Get experience during your program.
You will receive up to 1,000 clinical hours in the program (500 of which can be applied from a COAMFTE-accredited master’s degree) in our training clinic and on internship. Individualized internships will be developed in clinical, teaching, and research areas.
- Program starts in Fall semester
- Classes meet throughout the week
- The first two years (3 semesters per year, including Summer) are devoted to coursework.
- Years three and four are devoted to internship and dissertation work
Coursework at the doctoral level generally takes two years for students who have graduated from a master’s program in MFT. In addition to the coursework, doctoral level students in MFT must also complete a twelve month clinical or research internship off campus. Dissertation and Internship require two years of registration and the program cannot be completed in fewer than four years.
Total credits: Number of credits needed depends upon the background of the student. A total of fourteen courses must be taken at the doctoral level. A total of 1000 direct client contact hours are required for graduation. Students from accredited programs may bring forward their 500 client contact hours.
Antioch University New England is fully accredited by the Higher Learning Commission.
Social Justice Focus
Social justice informs our thinking about training in the PhD program. We see social justice in Marriage and Family Therapy education as involving the following key concepts:
- Social justice implies an explicit action orientation.

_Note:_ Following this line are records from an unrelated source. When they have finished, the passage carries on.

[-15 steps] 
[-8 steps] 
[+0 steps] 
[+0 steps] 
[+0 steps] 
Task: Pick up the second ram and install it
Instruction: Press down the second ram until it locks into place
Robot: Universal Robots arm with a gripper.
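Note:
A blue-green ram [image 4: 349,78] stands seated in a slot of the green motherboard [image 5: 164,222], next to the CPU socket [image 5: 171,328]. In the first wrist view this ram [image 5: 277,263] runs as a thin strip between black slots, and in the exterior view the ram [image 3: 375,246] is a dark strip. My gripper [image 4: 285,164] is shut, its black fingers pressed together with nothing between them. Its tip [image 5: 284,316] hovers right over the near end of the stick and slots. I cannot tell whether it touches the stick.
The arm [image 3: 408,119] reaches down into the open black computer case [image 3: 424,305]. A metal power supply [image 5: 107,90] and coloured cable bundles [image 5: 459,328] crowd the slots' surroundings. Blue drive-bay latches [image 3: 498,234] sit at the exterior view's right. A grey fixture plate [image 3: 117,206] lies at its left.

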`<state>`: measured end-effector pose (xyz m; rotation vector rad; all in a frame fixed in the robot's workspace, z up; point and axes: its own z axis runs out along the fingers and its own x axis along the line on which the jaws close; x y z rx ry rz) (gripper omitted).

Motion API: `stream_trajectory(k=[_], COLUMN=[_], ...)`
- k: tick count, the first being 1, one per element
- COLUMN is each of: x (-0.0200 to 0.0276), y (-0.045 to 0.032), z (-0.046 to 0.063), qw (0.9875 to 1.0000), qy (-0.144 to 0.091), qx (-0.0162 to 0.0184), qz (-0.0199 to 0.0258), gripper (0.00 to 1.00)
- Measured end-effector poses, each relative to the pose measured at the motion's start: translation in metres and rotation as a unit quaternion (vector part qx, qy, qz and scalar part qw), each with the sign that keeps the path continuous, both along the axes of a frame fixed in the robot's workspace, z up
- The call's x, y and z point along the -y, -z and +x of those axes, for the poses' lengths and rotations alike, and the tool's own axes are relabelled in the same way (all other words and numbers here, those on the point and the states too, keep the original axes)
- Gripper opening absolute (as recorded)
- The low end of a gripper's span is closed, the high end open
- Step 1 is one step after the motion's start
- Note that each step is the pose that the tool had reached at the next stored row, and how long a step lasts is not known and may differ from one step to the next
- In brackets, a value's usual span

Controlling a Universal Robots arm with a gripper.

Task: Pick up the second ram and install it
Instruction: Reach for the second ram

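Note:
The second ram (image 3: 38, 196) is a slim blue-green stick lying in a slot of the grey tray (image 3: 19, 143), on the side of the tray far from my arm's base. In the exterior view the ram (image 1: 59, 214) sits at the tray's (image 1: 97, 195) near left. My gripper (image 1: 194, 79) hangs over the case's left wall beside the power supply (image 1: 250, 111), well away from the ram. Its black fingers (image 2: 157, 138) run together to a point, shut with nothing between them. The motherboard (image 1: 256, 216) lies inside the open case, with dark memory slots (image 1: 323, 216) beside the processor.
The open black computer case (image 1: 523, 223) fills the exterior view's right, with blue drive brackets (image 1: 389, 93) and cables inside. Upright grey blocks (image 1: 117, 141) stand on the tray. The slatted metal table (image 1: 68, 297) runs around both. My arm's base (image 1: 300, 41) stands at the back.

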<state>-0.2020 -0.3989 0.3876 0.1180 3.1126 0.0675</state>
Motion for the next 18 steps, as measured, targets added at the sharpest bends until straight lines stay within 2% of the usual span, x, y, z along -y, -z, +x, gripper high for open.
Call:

- Social justice involves understanding diversity of people and families:
- Diversity includes ability, sexual orientation, race, ethnicity and country of origin, age, social class, religion, and gender (that is, systems that affect individual and family access to power and resources). Particular focus is on underserved and high-risk families.
- Diversity also includes diverse family structures, including extended kinship networks, gay and lesbian families, step-families, etc.

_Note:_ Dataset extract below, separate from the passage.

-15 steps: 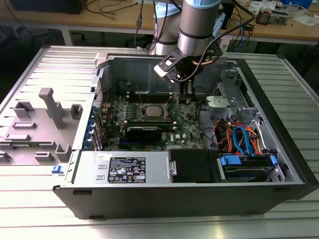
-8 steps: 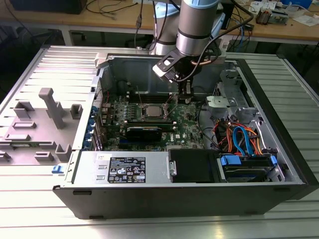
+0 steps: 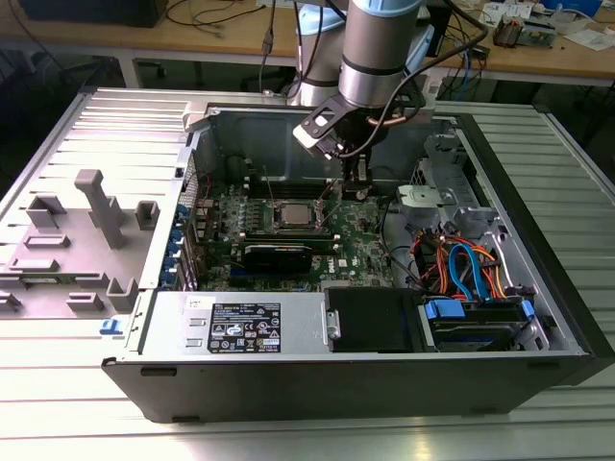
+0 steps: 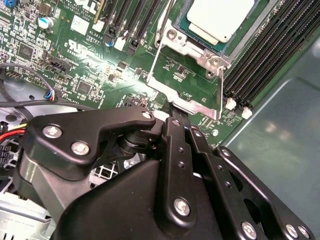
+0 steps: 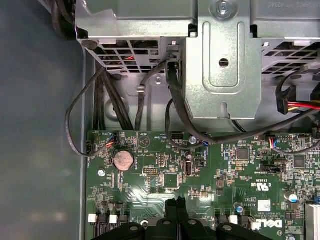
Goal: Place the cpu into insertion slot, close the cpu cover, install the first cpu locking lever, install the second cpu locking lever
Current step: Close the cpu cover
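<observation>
**Ribbed metal table (image 3: 288, 432), open computer case (image 3: 317, 379): chip seated, cover up**

And the cpu (image 4: 220, 17) is down in the insertion slot (image 4: 192, 50). Its silver top shows and it sits flat and square, a little way beyond the fingertips. Between chip and hand, the cpu cover (image 4: 192, 106) is tipped up off the slot. Green board shows through its window, and its free edge is right at the tips of the gripper (image 4: 182, 125).

That gripper is narrow, with the two fingers drawn together and next to no gap in both wrist views. Whether they nip the cover's lip or merely touch it, I cannot tell. In the exterior view the hand (image 3: 356, 187) hangs just to the exterior view's right of the chip (image 3: 291, 213).

By my reading, placing is done and closing the cover is the step in hand. To do it well:

- Carry that free edge over in an arc about the hinge end nearest the chip.
- Keep the push centred so the thin frame doesn't twist.
- Land the frame flat around the chip, never on its top.

Long black memory slots (image 4: 270, 55) flank the slot, and the green motherboard (image 4: 75, 65) spreads beneath the hand, so stray contact is worth avoiding.
</observation>
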Robot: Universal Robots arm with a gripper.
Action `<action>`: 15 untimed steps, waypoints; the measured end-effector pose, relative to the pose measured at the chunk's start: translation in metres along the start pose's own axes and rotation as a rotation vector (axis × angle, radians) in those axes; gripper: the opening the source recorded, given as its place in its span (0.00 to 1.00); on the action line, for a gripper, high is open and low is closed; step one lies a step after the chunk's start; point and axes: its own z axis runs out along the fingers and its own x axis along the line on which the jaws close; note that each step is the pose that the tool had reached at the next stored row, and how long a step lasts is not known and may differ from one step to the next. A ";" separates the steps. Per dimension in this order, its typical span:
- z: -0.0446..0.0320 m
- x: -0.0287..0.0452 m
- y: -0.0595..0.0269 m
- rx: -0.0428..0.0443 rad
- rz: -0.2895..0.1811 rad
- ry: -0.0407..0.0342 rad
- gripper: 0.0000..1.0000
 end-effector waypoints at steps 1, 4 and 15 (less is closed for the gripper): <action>0.0000 0.0000 -0.0003 0.0000 0.000 0.0000 0.11; 0.0000 0.0000 -0.0014 0.0000 0.000 -0.0001 0.11; -0.0001 0.0001 -0.0056 0.0000 0.000 -0.0001 0.11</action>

- Social justice has policy implications-therapists working from a social justice perspective work to effect supportive family policy that recognizes diversity and improves resiliency, and have a responsibility to participate in social and political systems affecting families.
- Social justice involves recognizing that social and legal systems affect people we work with
- Social justice researchers have a responsibility to do “socially informed” research, which is sensitive to diversity.
- Social justice clinical practice is focused on helping diverse families and contributes to the positive development of these families and their communities.
The mission of the Antioch University New England PhD program in Marriage and Family Therapy is to develop highly competent advanced clinicians in MFT and to develop students who are competent in teaching MFT, in providing clinical supervision in MFT, and in conducting MFT-related research utilizing both quantitative and qualitative methodologies. MFT doctoral students will also develop a focus on social justice and human diversity issues across all areas of the curriculum.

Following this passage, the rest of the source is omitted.